TASK BRIEF » Only the lines below starting at the one that contains "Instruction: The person" and ending at the one that contains "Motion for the" are to be reproduced, exactly and with both ends kept.

DATASET EXTRACT »
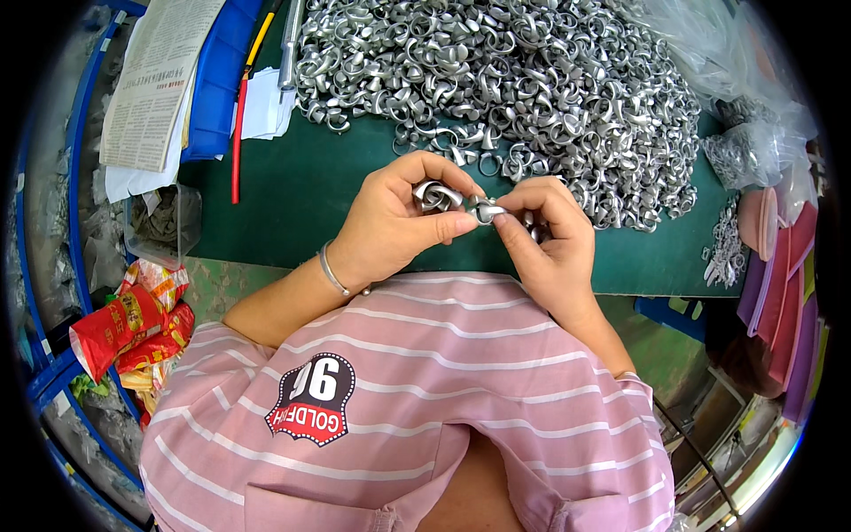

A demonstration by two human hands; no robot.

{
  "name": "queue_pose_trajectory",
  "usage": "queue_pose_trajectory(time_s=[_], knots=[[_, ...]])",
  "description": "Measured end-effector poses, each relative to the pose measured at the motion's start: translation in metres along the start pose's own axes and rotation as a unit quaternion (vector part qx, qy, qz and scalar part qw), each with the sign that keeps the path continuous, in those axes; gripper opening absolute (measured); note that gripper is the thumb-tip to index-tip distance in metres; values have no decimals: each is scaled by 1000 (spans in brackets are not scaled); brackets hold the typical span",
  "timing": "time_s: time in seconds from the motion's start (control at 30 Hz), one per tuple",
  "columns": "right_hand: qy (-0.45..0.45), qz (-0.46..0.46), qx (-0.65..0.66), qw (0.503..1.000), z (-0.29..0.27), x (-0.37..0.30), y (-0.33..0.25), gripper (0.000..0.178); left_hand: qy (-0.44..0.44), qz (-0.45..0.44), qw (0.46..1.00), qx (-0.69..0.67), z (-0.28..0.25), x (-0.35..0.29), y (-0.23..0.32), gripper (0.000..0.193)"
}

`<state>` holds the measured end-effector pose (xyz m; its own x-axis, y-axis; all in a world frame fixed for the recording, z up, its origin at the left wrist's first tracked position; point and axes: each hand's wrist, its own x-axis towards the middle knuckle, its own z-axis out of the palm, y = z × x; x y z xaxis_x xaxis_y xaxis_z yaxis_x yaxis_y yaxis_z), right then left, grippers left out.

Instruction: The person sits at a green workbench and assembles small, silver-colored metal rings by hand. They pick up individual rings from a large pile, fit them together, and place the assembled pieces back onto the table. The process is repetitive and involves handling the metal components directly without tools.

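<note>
My left hand curls around several silver-grey metal rings, with its thumb and index fingertips meeting at one more ring. That ring sits between both hands, and the thumb and forefinger of my right hand pinch its other side. More rings show in the curled fingers of my right hand. Beyond my hands a large heap of similar rings covers the far part of the green tabletop. A few loose rings lie at the heap's near edge.
At the left stand a blue bin with newspaper, a red-and-yellow stick and a clear plastic box. Red packets sit below by blue racks. Plastic bags and a small pile of metal pieces lie right.
</note>
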<state>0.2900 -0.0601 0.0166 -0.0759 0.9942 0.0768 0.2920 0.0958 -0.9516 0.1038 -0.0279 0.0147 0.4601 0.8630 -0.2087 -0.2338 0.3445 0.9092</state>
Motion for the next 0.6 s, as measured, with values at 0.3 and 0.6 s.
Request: queue_pose_trajectory(time_s=[0.3, 0.6], knots=[[-48, 155, 210, 964, 3, -1, -8, 10, 13, 23, 999, 21, 2, 2, 3, 28], [-22, 146, 186, 971, 5, -3, -7, 16, 28, 50, 997, 58, 1, 1, -2, 31]])
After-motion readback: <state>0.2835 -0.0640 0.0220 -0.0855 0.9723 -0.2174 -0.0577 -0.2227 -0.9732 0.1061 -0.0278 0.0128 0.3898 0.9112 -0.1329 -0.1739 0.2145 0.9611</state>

TASK SOLUTION »
Instruction: The person sits at a green workbench and assembles small, silver-colored metal rings by hand. They pick up individual rings from a large pile, fit them together, and place the assembled pieces back onto the table. The process is repetitive and involves handling the metal components directly without tools.

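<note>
My left hand curls around several silver-grey metal rings, with its thumb and index fingertips meeting at one more ring. That ring sits between both hands, and the thumb and forefinger of my right hand pinch its other side. More rings show in the curled fingers of my right hand. Beyond my hands a large heap of similar rings covers the far part of the green tabletop. A few loose rings lie at the heap's near edge.
At the left stand a blue bin with newspaper, a red-and-yellow stick and a clear plastic box. Red packets sit below by blue racks. Plastic bags and a small pile of metal pieces lie right.
</note>
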<state>0.2900 -0.0601 0.0166 -0.0759 0.9942 0.0768 0.2920 0.0958 -0.9516 0.1038 -0.0279 0.0147 0.4601 0.8630 -0.2087 -0.2338 0.3445 0.9092</state>
Motion for the next 0.6 s, as measured, with values at 0.3 and 0.6 s.

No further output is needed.